WORK REQUEST: Each line below that holds the word "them" counts once; state the total number of such lines and nothing else.

[Start of Attachment]

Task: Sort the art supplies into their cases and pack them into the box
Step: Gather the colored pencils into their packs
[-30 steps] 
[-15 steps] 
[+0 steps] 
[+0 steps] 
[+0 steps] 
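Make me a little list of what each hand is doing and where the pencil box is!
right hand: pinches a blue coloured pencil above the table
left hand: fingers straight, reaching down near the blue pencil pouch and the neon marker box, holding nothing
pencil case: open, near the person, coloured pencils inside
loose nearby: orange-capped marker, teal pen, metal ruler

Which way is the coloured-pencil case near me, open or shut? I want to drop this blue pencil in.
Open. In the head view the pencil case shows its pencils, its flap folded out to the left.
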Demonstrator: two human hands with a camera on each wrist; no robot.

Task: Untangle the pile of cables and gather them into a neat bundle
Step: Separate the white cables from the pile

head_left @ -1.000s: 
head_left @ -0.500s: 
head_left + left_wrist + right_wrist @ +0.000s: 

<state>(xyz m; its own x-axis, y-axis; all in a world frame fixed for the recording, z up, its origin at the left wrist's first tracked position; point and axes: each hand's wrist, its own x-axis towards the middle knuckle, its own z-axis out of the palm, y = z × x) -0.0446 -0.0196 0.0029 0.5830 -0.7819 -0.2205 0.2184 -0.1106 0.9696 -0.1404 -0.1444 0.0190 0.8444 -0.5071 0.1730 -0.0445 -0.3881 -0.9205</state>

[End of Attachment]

RESPONSE FOR THIS EXERCISE: 2